Call me un-Australian, a non-conforming individual, a meta-hipster or what you will, but I just don’t see the appeal of the Triple J Hottest 100. A countdown which somehow seems to seduce both hipsters and true-blue Aussie bogans into not only participating in the voting process but also tuning into the radio station for an entire day.
A favourite past-time of many who like to celebrate Australia day with a few cold ones, an assorted selection of traditional BBQ meats (sausages, steak and chicken) and a radio tuned to Triple J in the background as people comment on songs being played so far and what will be in the top 20, top 10 and top 3.
All the while I try and hide the fact that most of the music does not appeal to me nor do I really care who makes it into the top 10 or the countdown itself. When asked for my predictions, I casually steer the conversation into a new direction, people have luckily had a few drinks, so nobody notices my verbal sleight-of-hand.
Maybe I am not in the majority, perhaps I have a problem and a deep underlying sense of disdain for the Hottest 100 tradition that has been engrained into the Australian backbone for over 25 years since hitting the scene in 1988. Maybe I am just not cool enough to like or want to participate in the Hottest 100?
Democracy is great and the Hottest 100 is a musical form of democracy, citizens vote to elect the musical constituents they deem to be the worthy of mass Australian media acclaim for a day or two after the countdown is done and then we go about our normal lives for another year.
Then there is the controversy around getting Taylor Swift into the countdown in the form of the horrible “#Tay4Hottest100” social media shit storm. Ultimately Swift was excluded from the countdown, but ironically Bruno Mars (an artist who gets tonnes of airplay on the more commercial stations) is somehow an exception?
Don’t get me started on the inclusion of other relatively big name acts like; Sia, Lorde, Vance Joy (Taylor Swift even covered one of his damn songs and hand-picked him as a supporting act for her Australian tour), Kendrick Lamar, Jack White and the more laughable inclusion of one of the biggest rock bands out there: Foo Fighters.
I don’t like Taylor Swift’s music any more than most people with decent music taste do, but the exclusion of her from the countdown because she is “too mainstream” is just elitist bullshit, especially when the likes of Foo Fighters who are definitely not a struggling Indie rock band from Melbourne make it onto the list.
I was proud to see The Amity Affliction make it into the countdown, they’re a great Australian band who encompass a strong DIY ethic that has finally paid off for them. The countdown is great exposure for a band like The Amity Affliction looking for a new fan or perhaps to help bolster their merchandise and CD sales if only temporarily.
Sadly, most of the music just isn’t for me.
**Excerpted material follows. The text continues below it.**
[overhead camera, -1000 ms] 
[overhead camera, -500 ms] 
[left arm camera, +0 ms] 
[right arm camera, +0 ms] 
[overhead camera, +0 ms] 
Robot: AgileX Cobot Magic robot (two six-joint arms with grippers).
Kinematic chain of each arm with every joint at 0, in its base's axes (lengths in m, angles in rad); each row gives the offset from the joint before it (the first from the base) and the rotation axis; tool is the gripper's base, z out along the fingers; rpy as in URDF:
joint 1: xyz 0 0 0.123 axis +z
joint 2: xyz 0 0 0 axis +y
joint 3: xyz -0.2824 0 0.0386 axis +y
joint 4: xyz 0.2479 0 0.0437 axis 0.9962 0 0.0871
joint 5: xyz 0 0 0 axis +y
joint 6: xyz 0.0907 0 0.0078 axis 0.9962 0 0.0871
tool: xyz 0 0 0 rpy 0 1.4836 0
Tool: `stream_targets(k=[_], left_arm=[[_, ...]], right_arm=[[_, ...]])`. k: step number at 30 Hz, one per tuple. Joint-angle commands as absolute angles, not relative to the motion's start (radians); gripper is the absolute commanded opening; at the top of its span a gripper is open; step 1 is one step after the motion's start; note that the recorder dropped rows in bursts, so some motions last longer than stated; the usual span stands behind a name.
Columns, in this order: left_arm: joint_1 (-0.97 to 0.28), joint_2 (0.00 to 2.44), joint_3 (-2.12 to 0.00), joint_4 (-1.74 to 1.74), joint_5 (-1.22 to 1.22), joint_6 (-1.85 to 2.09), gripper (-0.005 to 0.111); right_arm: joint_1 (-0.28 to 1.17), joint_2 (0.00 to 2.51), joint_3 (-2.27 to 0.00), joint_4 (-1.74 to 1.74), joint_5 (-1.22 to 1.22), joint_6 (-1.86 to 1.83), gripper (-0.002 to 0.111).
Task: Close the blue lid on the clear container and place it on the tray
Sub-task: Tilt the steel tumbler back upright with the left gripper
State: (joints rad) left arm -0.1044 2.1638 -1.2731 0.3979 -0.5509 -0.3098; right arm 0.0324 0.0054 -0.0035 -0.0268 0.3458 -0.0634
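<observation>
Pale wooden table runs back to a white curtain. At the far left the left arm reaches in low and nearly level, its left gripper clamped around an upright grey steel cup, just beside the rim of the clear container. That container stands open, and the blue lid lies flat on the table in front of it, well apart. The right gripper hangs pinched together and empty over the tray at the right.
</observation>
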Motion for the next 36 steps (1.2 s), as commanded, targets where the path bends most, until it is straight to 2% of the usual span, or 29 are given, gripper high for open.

There is a severe lack of variety within the Hottest 100, looking back at the earlier years you had great artists like Nirvana, Joy Division, Pearl Jam, Faith No More and other iconic nineties bands making it into the countdown, intertwined with pop and hip-hop. The countdown used to be pretty diverse and had something for everyone.
This years countdown which was playing in the background at a BBQ gathering I was relatively sober at, I noticed most of it was either indie rock or electronic music (there was a bit of dubstep and dance in there). With exception of bands like The Amity Affliction, the countdown was relatively uninspiring for me, but others seemed to enjoy it. Don’t get me started on The Hilltop Hoods, I struggle to contain my animal like rage when I hear that Cosby Sweater song playing.
Perhaps I have a problem of being too un-Australian. Maybe I should get involved and leave my music elitism out of this. After all, it is only an event that rolls around once per year that manages to galvanise the misled youth and XXXX drinking tradies into actually participating in something.
Maybe I should focus less on the countdown and just chill? Perhaps I just need to accept the fact that I am not cool enough to like any of the music or recognise 99% of the artists on the countdown. I should just stick with what I know and contain my music opinions out of fear of being perceived as some kind of music snob who hates Australia.
Then there is this Chet Faker guy. Not only was one of his tracks chosen for the number #1 spot on the countdown, but he also seemed to have a few others in the top 10 as well. Apparently people really like Chet, or perhaps they are hypnotised by his mighty hipster beard where he likes to keep his pet budgie Nelson, hidden away from customs in an elaborate maze of facial hair.
I tried getting into his music and I think he has a pretty good voice, but all of his music seems to sound the same to me. Either way, he has done incredibly well for himself: so good for him. There seemed to be a little controversy at the BBQ I attended where the gathering-goers were split 50/50 about his inclusion in the top 10 and taking out the number 1 spot.
I’ll just stick to my self-curated Spotify playlists laden with copious amounts of blues, non-Australian hip-hop, metal and likeable non-radio rock. You can have your Hottest 100 and if it makes you happy participating in the Australian tradition of caring what gets played in the countdown, then do what makes you happy and don’t let people like me tell you otherwise. I’ll happily consume beer and eat fine cuts of meat.
TL;DR – I don’t like the Triple J Hottest 100, nor most most of the artists or music that finds its way onto the list year after year.